### Exercise
Repeat the whole listing, keeping each line as it is.

### Source data
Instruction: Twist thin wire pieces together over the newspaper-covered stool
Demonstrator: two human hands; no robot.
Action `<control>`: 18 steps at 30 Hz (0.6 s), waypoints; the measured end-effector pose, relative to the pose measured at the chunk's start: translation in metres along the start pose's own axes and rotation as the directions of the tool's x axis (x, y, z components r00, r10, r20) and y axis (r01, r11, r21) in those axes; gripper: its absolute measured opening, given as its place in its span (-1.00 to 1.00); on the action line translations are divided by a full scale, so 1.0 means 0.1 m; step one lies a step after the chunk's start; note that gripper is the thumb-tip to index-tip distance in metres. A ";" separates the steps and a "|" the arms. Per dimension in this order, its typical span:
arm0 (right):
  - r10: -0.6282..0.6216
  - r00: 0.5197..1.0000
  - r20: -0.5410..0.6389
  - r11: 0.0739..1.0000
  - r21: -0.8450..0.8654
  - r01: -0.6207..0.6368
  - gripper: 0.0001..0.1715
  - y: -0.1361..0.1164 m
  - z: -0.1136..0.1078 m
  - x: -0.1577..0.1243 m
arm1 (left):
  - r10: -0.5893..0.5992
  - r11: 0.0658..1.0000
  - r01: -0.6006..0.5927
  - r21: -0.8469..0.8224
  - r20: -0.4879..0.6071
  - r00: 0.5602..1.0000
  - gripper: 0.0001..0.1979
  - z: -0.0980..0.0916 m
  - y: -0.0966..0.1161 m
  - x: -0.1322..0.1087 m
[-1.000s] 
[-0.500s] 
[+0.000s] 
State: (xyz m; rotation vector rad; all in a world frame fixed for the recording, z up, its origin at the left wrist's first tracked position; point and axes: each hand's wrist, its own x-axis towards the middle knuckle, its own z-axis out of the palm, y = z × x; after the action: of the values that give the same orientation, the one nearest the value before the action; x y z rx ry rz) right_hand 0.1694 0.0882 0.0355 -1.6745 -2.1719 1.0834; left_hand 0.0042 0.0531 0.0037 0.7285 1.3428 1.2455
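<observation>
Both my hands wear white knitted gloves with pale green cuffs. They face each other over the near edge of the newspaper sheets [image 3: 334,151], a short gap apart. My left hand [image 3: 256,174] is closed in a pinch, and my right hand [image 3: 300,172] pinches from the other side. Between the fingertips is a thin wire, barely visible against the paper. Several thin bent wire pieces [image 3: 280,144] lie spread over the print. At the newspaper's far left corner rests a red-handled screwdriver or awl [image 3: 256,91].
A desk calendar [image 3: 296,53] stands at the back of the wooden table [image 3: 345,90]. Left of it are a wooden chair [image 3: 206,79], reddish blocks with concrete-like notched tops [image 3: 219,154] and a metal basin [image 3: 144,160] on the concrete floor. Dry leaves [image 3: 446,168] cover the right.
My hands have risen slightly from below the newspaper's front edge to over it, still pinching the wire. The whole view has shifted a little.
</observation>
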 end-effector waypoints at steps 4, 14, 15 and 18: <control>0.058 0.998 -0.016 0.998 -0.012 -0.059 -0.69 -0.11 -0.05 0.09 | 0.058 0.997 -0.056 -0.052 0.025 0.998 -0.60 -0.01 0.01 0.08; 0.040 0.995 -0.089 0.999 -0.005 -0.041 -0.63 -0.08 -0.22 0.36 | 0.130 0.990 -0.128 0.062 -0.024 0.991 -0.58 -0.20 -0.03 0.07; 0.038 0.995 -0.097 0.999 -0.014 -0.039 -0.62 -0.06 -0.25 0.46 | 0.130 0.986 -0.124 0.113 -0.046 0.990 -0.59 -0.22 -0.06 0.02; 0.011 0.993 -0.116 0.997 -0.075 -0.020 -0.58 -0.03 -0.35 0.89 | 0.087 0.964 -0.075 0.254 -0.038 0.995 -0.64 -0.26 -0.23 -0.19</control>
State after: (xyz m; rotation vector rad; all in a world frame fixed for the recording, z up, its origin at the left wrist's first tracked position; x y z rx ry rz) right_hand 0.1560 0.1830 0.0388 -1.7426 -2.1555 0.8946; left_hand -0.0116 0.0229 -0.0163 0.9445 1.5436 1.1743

### Answer to this exercise
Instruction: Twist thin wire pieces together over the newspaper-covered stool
Demonstrator: two human hands; no robot.
Action `<control>`: 18 steps at 30 Hz (0.6 s), waypoints; the measured end-effector pose, relative to the pose measured at the chunk's start: translation in metres along the start pose's own axes and rotation as the directions of the tool's x axis (x, y, z components r00, r10, r20) and y axis (r01, r11, r21) in those axes; gripper: its absolute measured opening, given as its place in its span (-1.00 to 1.00); on the action line translations are divided by a full scale, so 1.0 means 0.1 m; step one lies a step after the chunk's start; note that gripper is the thumb-tip to index-tip distance in metres. A ";" separates the steps and a "|" the arms. Per dimension in this order, its typical span:
arm0 (right):
  - r10: -0.6282..0.6216
  - r00: 0.5197..1.0000
  - r20: -0.5410..0.6389
  - r11: 0.0739..1.0000
  - r21: -0.8450..0.8654
  - r01: -0.6207..0.6368
  - gripper: 0.0001..0.1715
  - y: -0.1361..0.1164 m
  - z: -0.1136..0.1078 m
  - x: -0.1577..0.1243 m
arm1 (left):
  - r10: -0.5893..0.5992
  - r11: 0.0658..1.0000
  - r01: -0.6006..0.5927
  - r21: -0.8469..0.8224
  - r20: -0.4879..0.6071
  - r00: 0.5602..1.0000
  - gripper: 0.0001..0.1979
  - z: -0.0980..0.0916 m
  - y: -0.0966..0.1161 m
  - x: -0.1322..0.1087 m
[-1.000s] 
[-0.500s] 
[+0.000s] 
State: (xyz m; rotation vector rad; all in a world frame fixed for the recording, z up, its origin at the left wrist's first tracked position; point and axes: each hand's wrist, its own x-axis towards the middle knuckle, its own z-axis out of the palm, y = z × x; after the action: of the values that give the same orientation, the one nearest the value before the action; x y z rx ry rz) right_hand 0.1694 0.0882 0.0355 -1.6745 -2.1719 1.0834; left_hand 0.0042 0.0531 0.0037 0.7285 1.3428 1.2455
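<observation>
Both my hands wear white knitted gloves with pale green cuffs. They face each other over the near edge of the newspaper sheets [image 3: 334,151], a short gap apart. My left hand [image 3: 256,174] is closed in a pinch, and my right hand [image 3: 300,172] pinches from the other side. Between the fingertips is a thin wire, barely visible against the paper. Several thin bent wire pieces [image 3: 280,144] lie spread over the print. At the newspaper's far left corner rests a red-handled screwdriver or awl [image 3: 256,91].
A desk calendar [image 3: 296,53] stands at the back of the wooden table [image 3: 345,90]. Left of it are a wooden chair [image 3: 206,79], reddish blocks with concrete-like notched tops [image 3: 219,154] and a metal basin [image 3: 144,160] on the concrete floor. Dry leaves [image 3: 446,168] cover the right.
My hands have risen slightly from below the newspaper's front edge to over it, still pinching the wire. The whole view has shifted a little.
</observation>
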 end-effector waypoints at steps 4, 14, 15 and 18: <control>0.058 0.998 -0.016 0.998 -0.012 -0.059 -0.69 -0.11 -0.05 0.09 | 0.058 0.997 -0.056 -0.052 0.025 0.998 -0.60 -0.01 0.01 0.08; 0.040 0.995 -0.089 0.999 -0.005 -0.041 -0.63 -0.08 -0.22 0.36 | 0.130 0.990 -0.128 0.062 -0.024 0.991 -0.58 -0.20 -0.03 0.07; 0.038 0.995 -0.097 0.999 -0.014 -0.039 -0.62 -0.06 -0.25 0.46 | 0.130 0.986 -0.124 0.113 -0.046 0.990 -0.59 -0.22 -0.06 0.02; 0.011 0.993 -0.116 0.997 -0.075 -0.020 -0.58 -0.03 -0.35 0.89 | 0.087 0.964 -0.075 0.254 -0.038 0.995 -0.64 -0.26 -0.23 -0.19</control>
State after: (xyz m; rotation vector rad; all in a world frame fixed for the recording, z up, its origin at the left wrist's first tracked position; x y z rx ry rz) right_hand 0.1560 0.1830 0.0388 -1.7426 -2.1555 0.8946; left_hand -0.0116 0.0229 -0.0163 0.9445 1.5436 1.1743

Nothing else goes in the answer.